I think the key to me staying (relatively) uninjured is really NOT neglecting my stretching and NOT pushing the loads. Hope this works, training has been very depressing lately. Push pull guy might work.anything but the void that is now.
Tuesday, November 01, 2005
Classic convential dl position
Monday, October 31, 2005
Training partners
If you dont have the expectation of the partner then you adapt to that and thats it. But when you expect that person, come to rely on the them, and they dont show its different. Oh well, enough whining for now. Gotta train no matter what. Its always on you anyway, training partners or no.
Snatch
Been playing with a modified GS style descent to set up a better leg drive. we'll see what happens.
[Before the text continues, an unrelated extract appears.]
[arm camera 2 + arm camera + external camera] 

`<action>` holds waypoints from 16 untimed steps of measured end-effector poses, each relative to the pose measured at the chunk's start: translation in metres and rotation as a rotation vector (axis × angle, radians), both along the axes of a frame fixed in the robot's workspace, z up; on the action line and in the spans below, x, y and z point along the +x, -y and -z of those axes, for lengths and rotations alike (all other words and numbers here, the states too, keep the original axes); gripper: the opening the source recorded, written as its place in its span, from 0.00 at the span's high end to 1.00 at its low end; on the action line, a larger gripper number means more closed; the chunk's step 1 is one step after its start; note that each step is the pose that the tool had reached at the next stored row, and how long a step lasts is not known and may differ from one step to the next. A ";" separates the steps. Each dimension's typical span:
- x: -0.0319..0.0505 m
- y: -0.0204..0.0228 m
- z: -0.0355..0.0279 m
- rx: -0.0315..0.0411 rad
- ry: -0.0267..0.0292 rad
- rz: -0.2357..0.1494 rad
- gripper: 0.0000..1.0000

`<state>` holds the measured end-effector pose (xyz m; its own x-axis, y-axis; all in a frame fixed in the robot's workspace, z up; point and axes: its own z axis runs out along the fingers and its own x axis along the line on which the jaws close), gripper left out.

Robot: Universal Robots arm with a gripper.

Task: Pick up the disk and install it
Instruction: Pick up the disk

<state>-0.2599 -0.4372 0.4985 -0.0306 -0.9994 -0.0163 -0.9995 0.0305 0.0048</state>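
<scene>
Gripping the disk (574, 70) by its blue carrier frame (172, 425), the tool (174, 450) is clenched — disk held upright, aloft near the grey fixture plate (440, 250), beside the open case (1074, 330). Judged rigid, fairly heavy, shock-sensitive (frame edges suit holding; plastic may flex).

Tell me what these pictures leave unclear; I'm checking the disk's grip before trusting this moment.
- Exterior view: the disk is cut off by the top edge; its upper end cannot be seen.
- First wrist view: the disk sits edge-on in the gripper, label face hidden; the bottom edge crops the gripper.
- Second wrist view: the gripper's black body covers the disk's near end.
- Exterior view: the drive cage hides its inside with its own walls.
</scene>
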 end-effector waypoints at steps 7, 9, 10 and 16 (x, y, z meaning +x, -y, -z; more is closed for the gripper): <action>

26x8/8 shoulders are already tight.
36x8/8x2 not too bad
44x5/5x2 a bit jerky ont he way down. not sure the biceps tendon likes this at this weight.
53x5/5 same as the 44
x5/5
x5/5
x5/5 it warmed up a bit, and it did put me in a very good leg drive position it is too tough on the biceps.
36x5/5 a closer in, over the top drop.a modifed hard style.
44x5/5 not bad a bit worried about catching it with a bent elbow in the bottom though.
53x5/5x2 so so
44x5/5x2 playing with technique, nothing definitive.
152 snatches. not a bad volume considering. intensity low though.form work always is.
one arm swings
44/10/10
53x12/12
53x15/15
44x15/15
these are so much less complicated than snatches! and more fulfilling in many ways.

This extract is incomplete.